> [ASSIGNED TASK]: Count how many lines of the material hold "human". Respond with that number alone.

> [RECORDED INFORMATION]:
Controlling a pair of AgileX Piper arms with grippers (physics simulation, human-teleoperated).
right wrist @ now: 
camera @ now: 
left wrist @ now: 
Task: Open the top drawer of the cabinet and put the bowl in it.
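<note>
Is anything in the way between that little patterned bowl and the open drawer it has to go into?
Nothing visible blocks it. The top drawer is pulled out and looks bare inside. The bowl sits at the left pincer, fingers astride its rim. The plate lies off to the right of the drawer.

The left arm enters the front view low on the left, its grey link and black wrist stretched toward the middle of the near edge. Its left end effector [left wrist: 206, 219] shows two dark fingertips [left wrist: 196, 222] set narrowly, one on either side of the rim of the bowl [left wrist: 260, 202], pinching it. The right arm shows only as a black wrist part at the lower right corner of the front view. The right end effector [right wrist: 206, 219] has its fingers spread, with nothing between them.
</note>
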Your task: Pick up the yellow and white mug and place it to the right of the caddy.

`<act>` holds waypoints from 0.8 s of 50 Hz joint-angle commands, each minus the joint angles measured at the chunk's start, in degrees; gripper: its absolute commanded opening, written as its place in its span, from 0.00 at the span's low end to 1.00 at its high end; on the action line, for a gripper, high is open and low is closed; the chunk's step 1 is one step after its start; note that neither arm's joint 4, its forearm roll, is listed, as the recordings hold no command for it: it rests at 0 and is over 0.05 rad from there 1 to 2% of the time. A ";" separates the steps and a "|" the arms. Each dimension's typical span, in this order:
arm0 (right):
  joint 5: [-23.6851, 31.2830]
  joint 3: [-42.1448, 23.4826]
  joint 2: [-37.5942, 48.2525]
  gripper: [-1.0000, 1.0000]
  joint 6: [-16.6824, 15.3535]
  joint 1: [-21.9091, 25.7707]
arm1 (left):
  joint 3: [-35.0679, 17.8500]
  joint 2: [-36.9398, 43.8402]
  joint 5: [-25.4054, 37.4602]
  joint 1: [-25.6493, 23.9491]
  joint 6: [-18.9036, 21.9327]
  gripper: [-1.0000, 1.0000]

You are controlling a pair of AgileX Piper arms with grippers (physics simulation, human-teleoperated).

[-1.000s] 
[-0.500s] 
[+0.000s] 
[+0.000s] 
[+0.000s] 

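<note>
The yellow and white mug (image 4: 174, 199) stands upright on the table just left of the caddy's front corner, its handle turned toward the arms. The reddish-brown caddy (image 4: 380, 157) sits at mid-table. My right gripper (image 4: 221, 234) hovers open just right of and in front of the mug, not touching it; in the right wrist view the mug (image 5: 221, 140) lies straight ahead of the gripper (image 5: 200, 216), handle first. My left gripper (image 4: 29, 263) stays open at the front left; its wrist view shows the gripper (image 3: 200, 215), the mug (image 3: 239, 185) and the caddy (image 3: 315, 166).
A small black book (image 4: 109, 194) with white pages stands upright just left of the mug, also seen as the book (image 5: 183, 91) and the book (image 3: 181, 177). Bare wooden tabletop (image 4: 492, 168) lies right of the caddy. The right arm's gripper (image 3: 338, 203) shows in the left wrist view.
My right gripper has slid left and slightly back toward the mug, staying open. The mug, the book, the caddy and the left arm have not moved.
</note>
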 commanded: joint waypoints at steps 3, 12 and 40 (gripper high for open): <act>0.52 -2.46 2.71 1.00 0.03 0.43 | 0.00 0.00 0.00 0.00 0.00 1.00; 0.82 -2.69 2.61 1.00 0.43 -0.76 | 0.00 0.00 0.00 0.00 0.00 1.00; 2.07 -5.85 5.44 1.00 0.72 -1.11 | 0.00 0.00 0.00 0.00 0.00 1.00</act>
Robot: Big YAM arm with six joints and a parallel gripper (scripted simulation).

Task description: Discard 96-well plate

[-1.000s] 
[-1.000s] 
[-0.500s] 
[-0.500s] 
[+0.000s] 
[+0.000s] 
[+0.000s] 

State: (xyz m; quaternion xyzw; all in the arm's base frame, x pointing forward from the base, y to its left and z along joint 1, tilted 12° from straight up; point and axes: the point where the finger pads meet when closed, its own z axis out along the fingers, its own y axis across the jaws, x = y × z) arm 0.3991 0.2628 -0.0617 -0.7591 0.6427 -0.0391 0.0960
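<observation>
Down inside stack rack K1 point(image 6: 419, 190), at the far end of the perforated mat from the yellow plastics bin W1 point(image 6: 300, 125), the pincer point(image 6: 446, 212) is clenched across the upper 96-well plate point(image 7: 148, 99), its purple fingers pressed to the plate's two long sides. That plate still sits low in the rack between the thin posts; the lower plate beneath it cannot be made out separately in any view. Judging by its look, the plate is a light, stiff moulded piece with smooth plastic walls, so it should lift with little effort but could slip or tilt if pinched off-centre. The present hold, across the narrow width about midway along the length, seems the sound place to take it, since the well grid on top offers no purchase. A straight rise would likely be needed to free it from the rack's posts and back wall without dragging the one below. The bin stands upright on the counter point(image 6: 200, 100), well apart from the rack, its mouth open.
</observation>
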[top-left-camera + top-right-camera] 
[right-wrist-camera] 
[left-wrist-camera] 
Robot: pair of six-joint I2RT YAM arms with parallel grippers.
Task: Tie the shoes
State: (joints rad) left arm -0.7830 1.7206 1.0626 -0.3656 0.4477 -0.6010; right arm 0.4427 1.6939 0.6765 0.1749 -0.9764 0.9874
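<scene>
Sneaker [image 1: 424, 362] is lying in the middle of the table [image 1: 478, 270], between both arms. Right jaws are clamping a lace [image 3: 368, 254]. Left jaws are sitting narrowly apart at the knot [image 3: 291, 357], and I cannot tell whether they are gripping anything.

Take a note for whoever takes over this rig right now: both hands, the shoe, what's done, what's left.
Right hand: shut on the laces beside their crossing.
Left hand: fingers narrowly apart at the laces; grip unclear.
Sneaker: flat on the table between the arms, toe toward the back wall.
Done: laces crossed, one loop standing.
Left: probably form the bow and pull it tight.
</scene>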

> [SOLUTION TO THIS EXERCISE]: 2